The Governor of the Central Bank of Nigeria, CBN, Godwin Emefiele has offered explanations as to why it banned the importation of milk and other dairy products, saying that the economic burden on such commodities are no longer bearable by the country.
Mr Emefiele, who made this known while addressing reporters at the end of the bi-monthly Monetary Policy Committee, MPC, meeting in Abuja on Tuesday, said about $1.5 billion are spent yearly to import milk into the country.
He said: “We can no longer continue to spend close to $1.2 billion to $1.5 billion, importing milk into the country, a product we can produce.
“To some extent, they (milk importers) should help us also to reduce the rate of herders, farmers conflict.”
Mr Emefiele said CBN had held several meetings with milk importers, the first being about three years ago, after the introduction of forex restrictions on over 40 items.
He said: “About three and half years ago, when the policy on restriction of forex started, we considered including milk on the list of items under restriction from forex, but we conjectured that based on sentiment some people are bound to express, that we should be very careful.
“We called on the management of the oldest milk importer into Nigeria, WAMCO into Central Bank office in Lagos.
“We held at least three meetings with them and we told them this would have happened but we decided not to allow it to happen, that we are trying to use the opportunity to appeal to them to do backward integration. ‘Integrate backward and begin the process of development and produce your milk in Nigeria”.
“Importers could also support the pastoralists, get them concentrated in one place instead of moving around. Provide them facilities like water, hospitals, schools.

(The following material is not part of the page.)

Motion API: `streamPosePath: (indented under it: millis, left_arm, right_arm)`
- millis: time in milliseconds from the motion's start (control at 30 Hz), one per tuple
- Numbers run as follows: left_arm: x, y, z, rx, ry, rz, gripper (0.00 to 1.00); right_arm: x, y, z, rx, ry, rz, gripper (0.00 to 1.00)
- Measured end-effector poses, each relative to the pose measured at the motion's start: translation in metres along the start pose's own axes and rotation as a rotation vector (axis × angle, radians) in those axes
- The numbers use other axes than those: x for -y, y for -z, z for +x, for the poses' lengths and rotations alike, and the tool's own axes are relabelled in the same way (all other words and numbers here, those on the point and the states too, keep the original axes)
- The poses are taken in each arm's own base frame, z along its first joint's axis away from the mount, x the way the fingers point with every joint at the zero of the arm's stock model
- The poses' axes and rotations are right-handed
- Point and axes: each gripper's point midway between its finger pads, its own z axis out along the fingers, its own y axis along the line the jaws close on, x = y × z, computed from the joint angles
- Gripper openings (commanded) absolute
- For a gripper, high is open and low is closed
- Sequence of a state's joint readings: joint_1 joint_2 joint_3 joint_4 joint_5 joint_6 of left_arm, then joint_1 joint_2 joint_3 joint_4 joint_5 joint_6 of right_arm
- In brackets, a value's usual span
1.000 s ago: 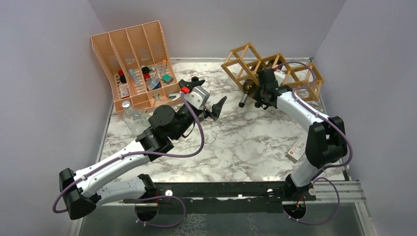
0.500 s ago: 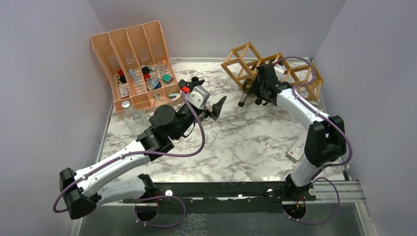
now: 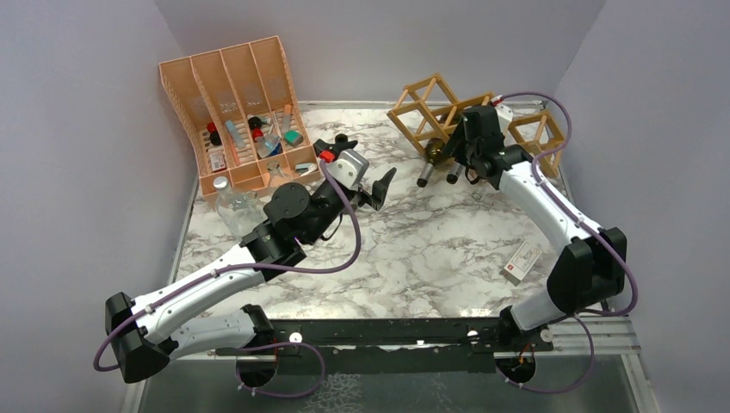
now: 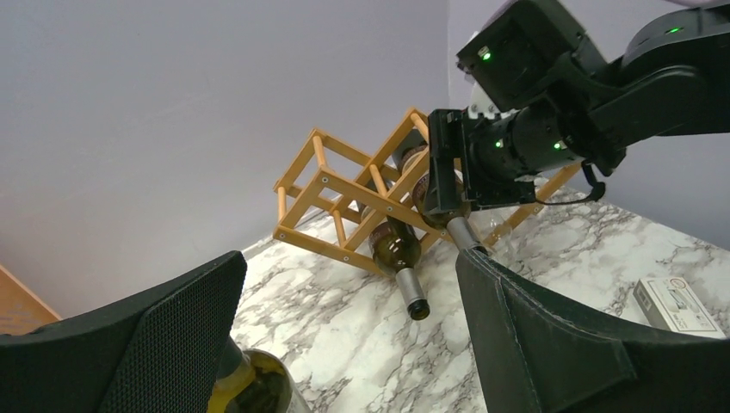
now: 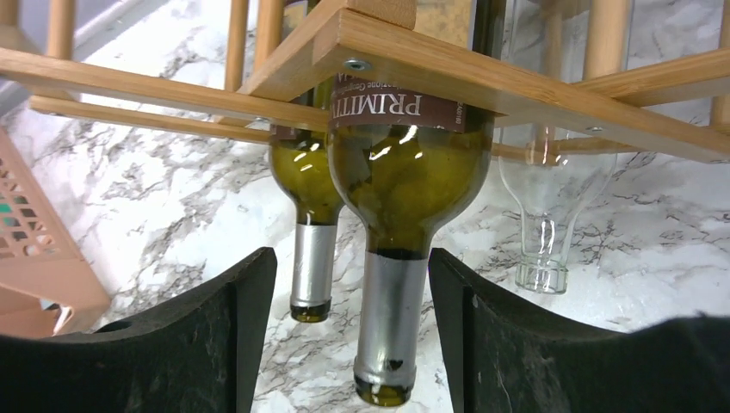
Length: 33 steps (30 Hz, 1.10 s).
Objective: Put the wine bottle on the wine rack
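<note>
Your right gripper (image 5: 349,284) has its jaws parted around the silver-foiled neck of the dark green glass wine bottle (image 5: 392,172). One black finger is clear of the neck and the other is just beside it; whether that one touches, you cannot tell. The bottle's body lies through a cell of the light wooden stick-frame wine rack (image 5: 482,69), neck sloping down toward the white marble-patterned table (image 3: 430,249). A second green bottle (image 5: 301,172) rests just beside it in the rack, and a clear glass bottle (image 5: 551,172) hangs on the other side. The rack stands at the far right of the table. Your left gripper (image 4: 349,267) is spread wide with nothing in it, above the middle of the table. An orange-pink slotted plastic organiser (image 3: 228,95) stands at the far left.
</note>
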<state>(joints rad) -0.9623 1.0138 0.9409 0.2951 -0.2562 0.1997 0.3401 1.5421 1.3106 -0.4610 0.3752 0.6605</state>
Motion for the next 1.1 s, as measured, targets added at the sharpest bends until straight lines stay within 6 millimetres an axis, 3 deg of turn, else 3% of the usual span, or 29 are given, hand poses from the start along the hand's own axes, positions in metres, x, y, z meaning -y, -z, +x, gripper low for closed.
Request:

“If you are in a community and you want to enjoy the proceeds of that community there is nothing wrong in providing certain things for the communities to blossom.
“The proceeds of what you get in return will be your milk to recoup your investments.
“Those are the kind of things we expect companies that are importing milk into Nigeria to do. Unfortunately, after three years, nothing has happened.”
“If the journey was started three years ago, perhaps the herders, farmers conflict that we see today would not have been as intense as it is this time.
“We would need your help at this time because we can no longer wait for you to continue to be importing this product into Nigeria because we are convinced it can be produced in Nigeria.
“The farmers can acquire land and begin to graze their own cows and fatten them and get the milk, and then they can also be complemented by pastoralists who own their own small holder cows under a small farming holder arrangement, they can also get milk from them.”
However, the milk importers ignored Emefiele’s advice which has now led to the forex restrictions on milk importation.
According to Mr Emefiele, “Nigeria belongs to us, when we have policy, we want people to respect the policy of this country.
“The amount we spend importing milk is too high. We are saying, by doing backward integration, help us to reduce or limit herders and farmers conflict in Nigeria and we are determined to make milk production in Nigeria a viable economic proposition.
“By the time we restrict you, if you need loan to acquire land, we will give you, if you need loan to grow your grass, we will give you; to produce water, we will give you loan.
“But that you will continue to import milk into the country, I think we are getting to the end of road.
“I will repeat, we are really getting to end of the road. The era of releasing forex for importation is coming to an end, and it will come soon than expected.”